**TASK GOAL**
Exact copy, pictures excluded: output the lines from the opening of the entries through the line bearing "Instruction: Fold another".

(Dataset items)
* * *
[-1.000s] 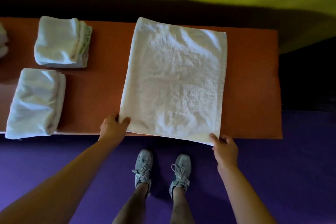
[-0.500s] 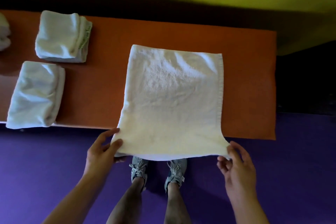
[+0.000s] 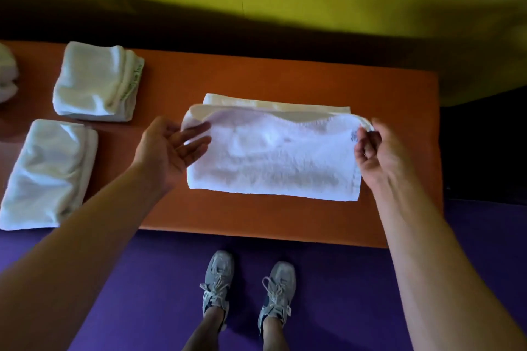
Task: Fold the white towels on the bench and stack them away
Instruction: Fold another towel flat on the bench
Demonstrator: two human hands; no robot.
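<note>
The flat orange counter (image 3: 285,77) is carrying a white terry towel (image 3: 273,157), doubled over, its long axis running from the left hand (image 3: 168,151) across to the right hand (image 3: 379,154). Left fingers (image 3: 196,134) are lying straight against its end; right fingers (image 3: 363,141) are pinching the far corner (blurred). Beyond the left fingers, two folded towels (image 3: 97,82) are resting.

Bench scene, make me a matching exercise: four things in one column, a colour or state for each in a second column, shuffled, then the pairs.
Things:
1. bench
2. floor
3. towel between the hands
4. right hand

States:
A. purple
B. pinching a towel corner
C. orange
D. folded over once, top layer not yet flat

Pairs: 1-C, 2-A, 3-D, 4-B
</note>
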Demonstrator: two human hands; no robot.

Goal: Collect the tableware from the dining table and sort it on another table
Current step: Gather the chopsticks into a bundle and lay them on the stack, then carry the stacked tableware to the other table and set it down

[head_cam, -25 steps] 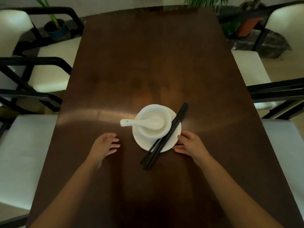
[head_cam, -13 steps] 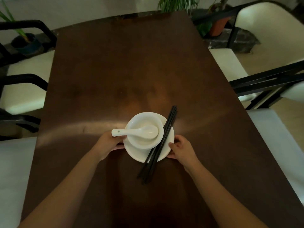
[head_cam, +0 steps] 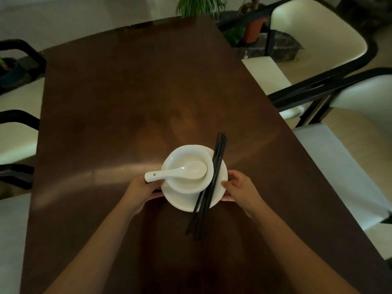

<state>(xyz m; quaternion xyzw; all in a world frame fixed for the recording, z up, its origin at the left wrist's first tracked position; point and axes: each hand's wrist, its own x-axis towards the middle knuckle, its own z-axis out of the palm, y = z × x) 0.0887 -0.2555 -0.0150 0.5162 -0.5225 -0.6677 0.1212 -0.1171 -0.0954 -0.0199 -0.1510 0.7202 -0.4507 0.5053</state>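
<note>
1. Head view looks down on a dark brown wooden bench with a stack of white tableware near its front part.
2. At the bottom of the stack is a white plate. A white bowl sits on the plate, toward its far left side.
3. A white ceramic spoon lies in the bowl; its scoop is inside and its handle points to the left, out over the rim.
4. Black chopsticks lie in a bundle across the right side of the plate, just beside the bowl. Their near ends reach out past the plate edge, over the bench.
5. The left hand grips the left edge of the plate, under the spoon handle, with its fingers under the rim.
6. The right hand grips the right edge of the plate, thumb on top of the rim and fingers curled below it.
7. Whether the plate touches the bench or is lifted a little, I cannot tell.
8. Cream chairs with black frames stand at both sides of the bench, and potted plants stand behind its far end.
</note>
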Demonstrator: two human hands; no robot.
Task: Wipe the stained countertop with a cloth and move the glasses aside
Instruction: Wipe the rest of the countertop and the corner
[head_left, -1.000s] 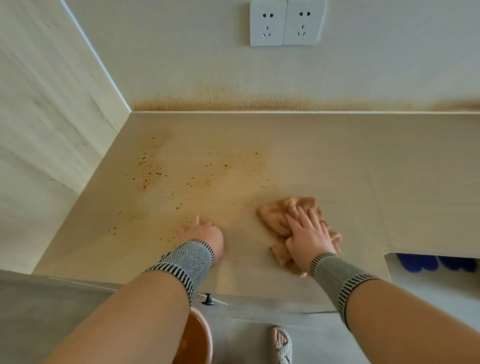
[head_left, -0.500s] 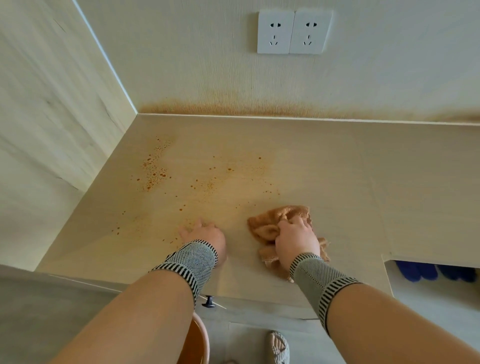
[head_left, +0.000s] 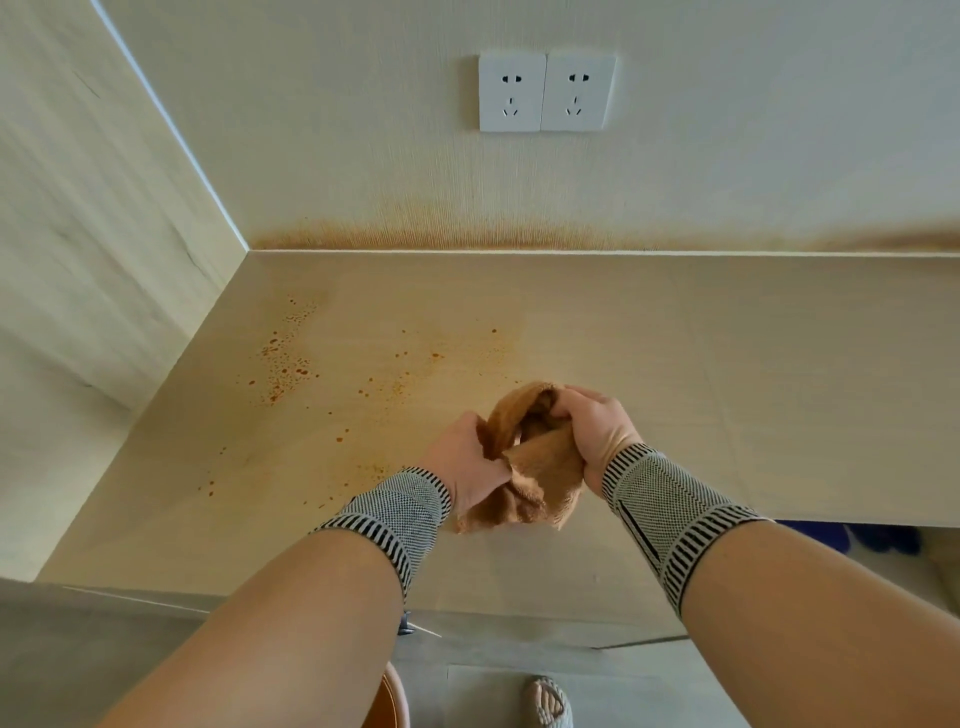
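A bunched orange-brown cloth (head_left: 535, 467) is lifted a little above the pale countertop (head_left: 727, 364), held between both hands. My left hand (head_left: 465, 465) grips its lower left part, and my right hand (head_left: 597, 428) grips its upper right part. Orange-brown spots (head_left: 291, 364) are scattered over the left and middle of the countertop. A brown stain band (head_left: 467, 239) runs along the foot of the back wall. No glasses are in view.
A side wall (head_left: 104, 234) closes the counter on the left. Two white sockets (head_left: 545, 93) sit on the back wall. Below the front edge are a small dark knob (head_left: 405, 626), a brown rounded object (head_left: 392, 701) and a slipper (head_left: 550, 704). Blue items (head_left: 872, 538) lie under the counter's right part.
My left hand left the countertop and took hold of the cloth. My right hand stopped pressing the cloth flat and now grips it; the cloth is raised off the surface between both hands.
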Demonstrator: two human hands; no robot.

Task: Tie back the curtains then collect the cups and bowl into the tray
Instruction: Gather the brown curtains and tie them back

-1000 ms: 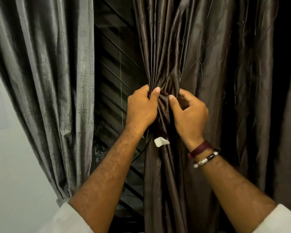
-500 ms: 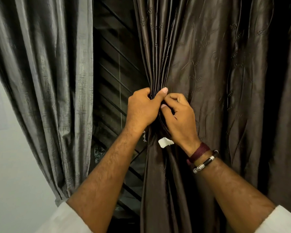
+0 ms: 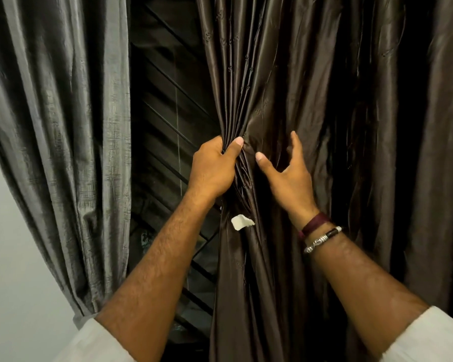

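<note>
The dark brown curtain (image 3: 285, 100) on the right is bunched into folds at its left edge and clamped in the left hand (image 3: 212, 168), a tight grip. The right hand (image 3: 290, 176) is spread wide just beside, fingers loose against the fabric. A white tag (image 3: 239, 222) is seen below.

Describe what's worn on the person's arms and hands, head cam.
Both hands bare, no gloves or rings visible. White sleeves pushed up near the elbows: left sleeve, right sleeve. Right wrist carries a maroon band and a black-and-silver bracelet. Left wrist bare.
</note>
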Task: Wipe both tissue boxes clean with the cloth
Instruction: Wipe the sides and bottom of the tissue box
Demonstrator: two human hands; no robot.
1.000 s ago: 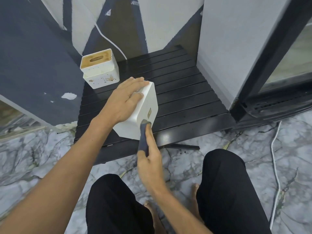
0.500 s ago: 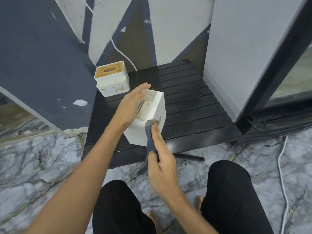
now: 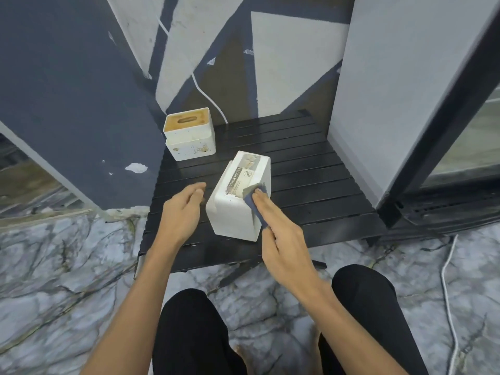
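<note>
Nearest the camera, at the bottom of the frame, two knees in black trousers [image 3: 194,336] sit above a grey marbled floor [image 3: 54,293]. Both forearms reach up toward the centre of the frame. The right hand [image 3: 281,239] pins a blue cloth [image 3: 254,204] under its extended fingers, pressing it flat against the lower right edge of the label [image 3: 243,175] on the near tissue box [image 3: 239,197]; the remaining fingers are curled, but whether they also grip the cloth's tail cannot be told. The left hand [image 3: 181,212] is just beside the box's left face, not touching it, with fingers loosely bent and nothing held. The near tissue box is white and lies on its side at the centre of the frame, on a black slatted platform [image 3: 311,163]; the printed label faces up and reads "TISSUE HOLDER". Farther back, at the platform's upper left corner, the second tissue box [image 3: 189,133] stands upright, well apart from the first; its top is brown-stained around the slot and its front face carries brown marks. Behind it, a white cable [image 3: 208,98] runs down a grey and white painted wall [image 3: 67,77]. On the right of the frame, a grey cabinet side [image 3: 392,77] meets a black door frame [image 3: 433,136].
</note>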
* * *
**WRITTEN SOLUTION**
[-1.000s] 
[-0.500s] 
[+0.000s] 
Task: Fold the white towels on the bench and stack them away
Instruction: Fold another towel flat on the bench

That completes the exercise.